Word for word, output every line of the material below, minus pictures.
START Extracted records
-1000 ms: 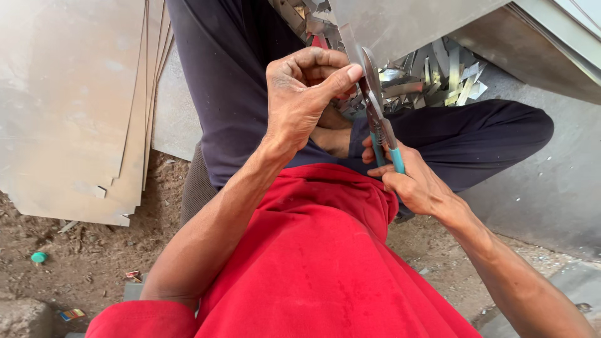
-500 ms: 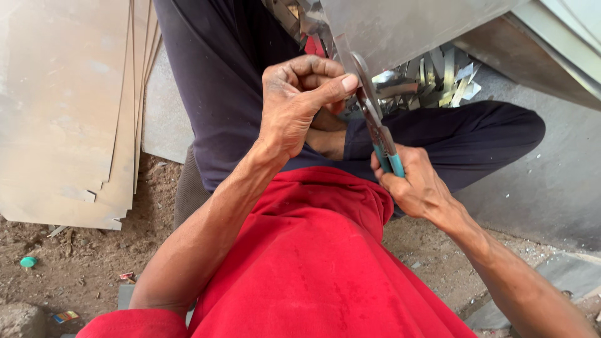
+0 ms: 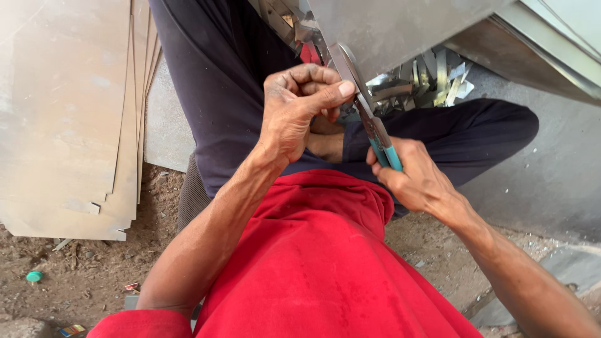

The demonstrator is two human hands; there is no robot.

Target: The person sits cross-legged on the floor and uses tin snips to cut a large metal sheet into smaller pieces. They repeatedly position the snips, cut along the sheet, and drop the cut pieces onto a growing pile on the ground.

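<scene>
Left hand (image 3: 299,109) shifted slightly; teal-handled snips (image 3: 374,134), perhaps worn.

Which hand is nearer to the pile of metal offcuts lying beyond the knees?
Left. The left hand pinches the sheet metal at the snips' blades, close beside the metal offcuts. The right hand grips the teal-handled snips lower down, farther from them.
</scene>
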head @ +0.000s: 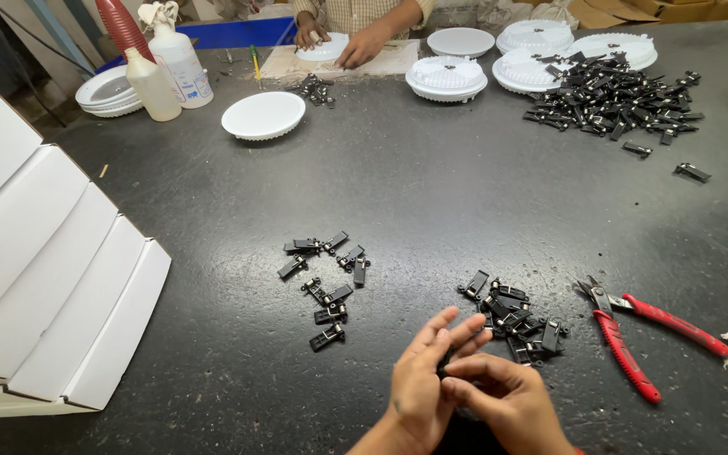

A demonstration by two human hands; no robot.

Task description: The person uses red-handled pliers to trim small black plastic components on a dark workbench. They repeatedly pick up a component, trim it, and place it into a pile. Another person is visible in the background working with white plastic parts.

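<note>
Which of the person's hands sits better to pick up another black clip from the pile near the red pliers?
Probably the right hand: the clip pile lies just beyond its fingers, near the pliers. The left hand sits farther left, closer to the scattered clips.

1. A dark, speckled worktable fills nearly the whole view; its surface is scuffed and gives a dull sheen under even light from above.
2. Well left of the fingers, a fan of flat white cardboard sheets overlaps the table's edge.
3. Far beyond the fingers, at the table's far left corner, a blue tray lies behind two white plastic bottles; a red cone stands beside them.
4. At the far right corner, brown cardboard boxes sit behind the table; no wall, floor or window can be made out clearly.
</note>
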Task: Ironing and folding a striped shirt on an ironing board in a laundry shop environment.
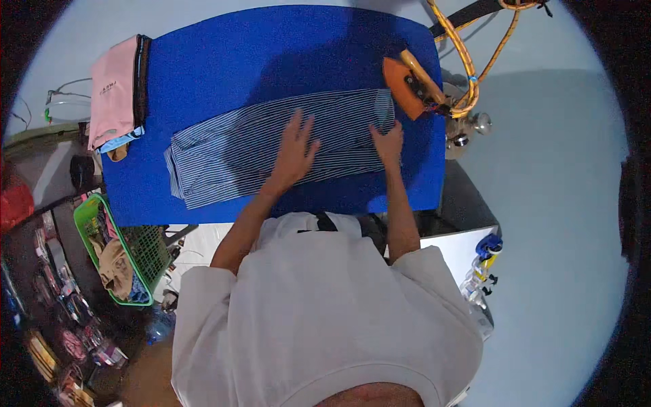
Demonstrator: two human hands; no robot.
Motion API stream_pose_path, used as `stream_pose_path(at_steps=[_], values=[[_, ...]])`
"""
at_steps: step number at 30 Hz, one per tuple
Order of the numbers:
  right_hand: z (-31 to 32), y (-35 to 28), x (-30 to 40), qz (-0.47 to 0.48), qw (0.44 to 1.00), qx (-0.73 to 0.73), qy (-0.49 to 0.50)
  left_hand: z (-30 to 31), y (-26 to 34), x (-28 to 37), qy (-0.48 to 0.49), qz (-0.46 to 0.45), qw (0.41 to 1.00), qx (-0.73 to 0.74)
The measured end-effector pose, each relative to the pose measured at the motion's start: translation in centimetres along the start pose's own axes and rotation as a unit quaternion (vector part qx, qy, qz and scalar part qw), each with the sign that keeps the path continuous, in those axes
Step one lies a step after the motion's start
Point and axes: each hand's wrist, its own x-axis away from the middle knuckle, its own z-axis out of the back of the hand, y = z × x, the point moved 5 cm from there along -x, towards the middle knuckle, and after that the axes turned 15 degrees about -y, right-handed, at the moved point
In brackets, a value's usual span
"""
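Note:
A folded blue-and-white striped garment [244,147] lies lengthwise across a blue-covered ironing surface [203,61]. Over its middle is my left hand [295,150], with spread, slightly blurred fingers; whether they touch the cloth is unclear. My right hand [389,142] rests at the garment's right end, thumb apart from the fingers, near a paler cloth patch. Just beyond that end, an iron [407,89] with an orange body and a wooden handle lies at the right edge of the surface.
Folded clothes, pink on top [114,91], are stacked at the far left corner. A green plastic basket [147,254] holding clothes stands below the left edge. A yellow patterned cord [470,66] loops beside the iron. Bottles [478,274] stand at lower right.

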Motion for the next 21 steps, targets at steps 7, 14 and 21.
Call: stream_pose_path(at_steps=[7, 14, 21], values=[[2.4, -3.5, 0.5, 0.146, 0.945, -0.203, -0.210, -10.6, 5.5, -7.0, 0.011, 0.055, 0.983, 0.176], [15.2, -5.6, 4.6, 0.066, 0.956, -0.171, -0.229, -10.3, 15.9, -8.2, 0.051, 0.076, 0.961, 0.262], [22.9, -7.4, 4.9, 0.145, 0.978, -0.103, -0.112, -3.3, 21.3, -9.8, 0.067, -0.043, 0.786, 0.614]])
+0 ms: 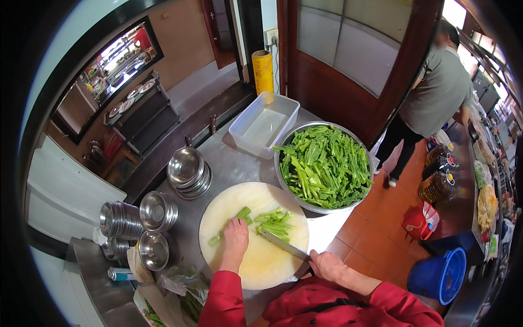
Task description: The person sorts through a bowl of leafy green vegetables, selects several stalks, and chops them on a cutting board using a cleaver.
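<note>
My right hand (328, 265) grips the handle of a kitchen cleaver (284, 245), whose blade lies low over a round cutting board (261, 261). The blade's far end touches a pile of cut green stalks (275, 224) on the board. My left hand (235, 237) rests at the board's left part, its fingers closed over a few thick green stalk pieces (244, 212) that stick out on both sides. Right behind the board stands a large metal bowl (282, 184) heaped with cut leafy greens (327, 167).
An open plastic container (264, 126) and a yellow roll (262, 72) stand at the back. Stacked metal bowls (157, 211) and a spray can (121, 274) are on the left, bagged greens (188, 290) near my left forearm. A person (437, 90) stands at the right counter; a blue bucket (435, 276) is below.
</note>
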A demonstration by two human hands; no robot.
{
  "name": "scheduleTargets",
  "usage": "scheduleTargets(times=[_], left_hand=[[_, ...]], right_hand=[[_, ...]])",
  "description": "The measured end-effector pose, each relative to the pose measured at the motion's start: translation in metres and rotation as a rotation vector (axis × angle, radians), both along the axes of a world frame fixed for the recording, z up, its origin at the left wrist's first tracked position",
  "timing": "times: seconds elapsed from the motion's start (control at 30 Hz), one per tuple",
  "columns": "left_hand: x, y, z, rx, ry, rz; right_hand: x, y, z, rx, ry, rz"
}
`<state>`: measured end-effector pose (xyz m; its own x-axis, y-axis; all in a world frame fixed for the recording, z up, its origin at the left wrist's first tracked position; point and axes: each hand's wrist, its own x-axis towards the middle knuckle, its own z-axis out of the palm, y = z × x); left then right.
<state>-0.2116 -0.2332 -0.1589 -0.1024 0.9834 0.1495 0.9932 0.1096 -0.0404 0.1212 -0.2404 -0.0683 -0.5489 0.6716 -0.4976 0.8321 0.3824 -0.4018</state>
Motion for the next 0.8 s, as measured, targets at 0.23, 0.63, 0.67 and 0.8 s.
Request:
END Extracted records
Response to the exercise -
-1000 ms: 
-500 ms: 
+0 ms: 

The demonstrator is two human hands; there is no robot.

Target: The person sits cross-legged on the floor and uses tin snips to cut a large metal sheet into smaller pieces. They repeatedly position the snips, cut along the sheet, and drop the cut pieces onto a growing pile on the ground.

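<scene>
Left hand (image 3: 299,109) shifted slightly; teal-handled snips (image 3: 374,134), perhaps worn.

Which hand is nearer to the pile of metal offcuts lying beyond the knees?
Left. The left hand pinches the sheet metal at the snips' blades, close beside the metal offcuts. The right hand grips the teal-handled snips lower down, farther from them.
</scene>
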head @ +0.000s: 

A demonstration by two human hands; no robot.

Task description: The person uses red-handled pliers to trim small black plastic components on a dark workbench. They repeatedly pick up a component, trim it, and place it into a pile. Another person is visible in the background working with white plastic parts.

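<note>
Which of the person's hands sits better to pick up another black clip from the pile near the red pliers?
Probably the right hand: the clip pile lies just beyond its fingers, near the pliers. The left hand sits farther left, closer to the scattered clips.

1. A dark, speckled worktable fills nearly the whole view; its surface is scuffed and gives a dull sheen under even light from above.
2. Well left of the fingers, a fan of flat white cardboard sheets overlaps the table's edge.
3. Far beyond the fingers, at the table's far left corner, a blue tray lies behind two white plastic bottles; a red cone stands beside them.
4. At the far right corner, brown cardboard boxes sit behind the table; no wall, floor or window can be made out clearly.
</note>
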Task: Ironing and folding a striped shirt on an ironing board in a laundry shop environment.
Demonstrator: two human hands; no robot.
Motion API stream_pose_path, used as `stream_pose_path(at_steps=[_], values=[[_, ...]])`
"""
at_steps: step number at 30 Hz, one per tuple
Order of the numbers:
  right_hand: z (-31 to 32), y (-35 to 28), x (-30 to 40), qz (-0.47 to 0.48), qw (0.44 to 1.00), qx (-0.73 to 0.73), qy (-0.49 to 0.50)
  left_hand: z (-30 to 31), y (-26 to 34), x (-28 to 37), qy (-0.48 to 0.49), qz (-0.46 to 0.45), qw (0.41 to 1.00), qx (-0.73 to 0.74)
The measured end-effector pose, each relative to the pose measured at the motion's start: translation in centimetres along the start pose's own axes and rotation as a unit quaternion (vector part qx, qy, qz and scalar part qw), each with the sign that keeps the path continuous, in those axes
Step one lies a step after the motion's start
Point and axes: each hand's wrist, its own x-axis away from the middle knuckle, its own z-axis out of the back of the hand, y = z × x, the point moved 5 cm from there along -x, towards the middle knuckle, and after that the axes turned 15 degrees about -y, right-handed, at the moved point
In brackets, a value's usual span
"""
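Note:
A folded blue-and-white striped garment [244,147] lies lengthwise across a blue-covered ironing surface [203,61]. Over its middle is my left hand [295,150], with spread, slightly blurred fingers; whether they touch the cloth is unclear. My right hand [389,142] rests at the garment's right end, thumb apart from the fingers, near a paler cloth patch. Just beyond that end, an iron [407,89] with an orange body and a wooden handle lies at the right edge of the surface.
Folded clothes, pink on top [114,91], are stacked at the far left corner. A green plastic basket [147,254] holding clothes stands below the left edge. A yellow patterned cord [470,66] loops beside the iron. Bottles [478,274] stand at lower right.
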
Motion for the next 21 steps, targets at steps 7, 14 and 21.
Call: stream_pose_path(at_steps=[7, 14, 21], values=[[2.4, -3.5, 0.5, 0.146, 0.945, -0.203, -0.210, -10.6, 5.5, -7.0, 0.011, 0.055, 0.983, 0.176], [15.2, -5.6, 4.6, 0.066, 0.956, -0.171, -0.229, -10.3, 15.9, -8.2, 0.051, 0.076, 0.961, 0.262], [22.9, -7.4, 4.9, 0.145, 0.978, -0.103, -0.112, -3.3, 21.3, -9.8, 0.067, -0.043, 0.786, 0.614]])
+0 ms: 
Task description: The person sorts through a bowl of leafy green vegetables, selects several stalks, and chops them on a cutting board using a cleaver.
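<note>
My right hand (328, 265) grips the handle of a kitchen cleaver (284, 245), whose blade lies low over a round cutting board (261, 261). The blade's far end touches a pile of cut green stalks (275, 224) on the board. My left hand (235, 237) rests at the board's left part, its fingers closed over a few thick green stalk pieces (244, 212) that stick out on both sides. Right behind the board stands a large metal bowl (282, 184) heaped with cut leafy greens (327, 167).
An open plastic container (264, 126) and a yellow roll (262, 72) stand at the back. Stacked metal bowls (157, 211) and a spray can (121, 274) are on the left, bagged greens (188, 290) near my left forearm. A person (437, 90) stands at the right counter; a blue bucket (435, 276) is below.
</note>
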A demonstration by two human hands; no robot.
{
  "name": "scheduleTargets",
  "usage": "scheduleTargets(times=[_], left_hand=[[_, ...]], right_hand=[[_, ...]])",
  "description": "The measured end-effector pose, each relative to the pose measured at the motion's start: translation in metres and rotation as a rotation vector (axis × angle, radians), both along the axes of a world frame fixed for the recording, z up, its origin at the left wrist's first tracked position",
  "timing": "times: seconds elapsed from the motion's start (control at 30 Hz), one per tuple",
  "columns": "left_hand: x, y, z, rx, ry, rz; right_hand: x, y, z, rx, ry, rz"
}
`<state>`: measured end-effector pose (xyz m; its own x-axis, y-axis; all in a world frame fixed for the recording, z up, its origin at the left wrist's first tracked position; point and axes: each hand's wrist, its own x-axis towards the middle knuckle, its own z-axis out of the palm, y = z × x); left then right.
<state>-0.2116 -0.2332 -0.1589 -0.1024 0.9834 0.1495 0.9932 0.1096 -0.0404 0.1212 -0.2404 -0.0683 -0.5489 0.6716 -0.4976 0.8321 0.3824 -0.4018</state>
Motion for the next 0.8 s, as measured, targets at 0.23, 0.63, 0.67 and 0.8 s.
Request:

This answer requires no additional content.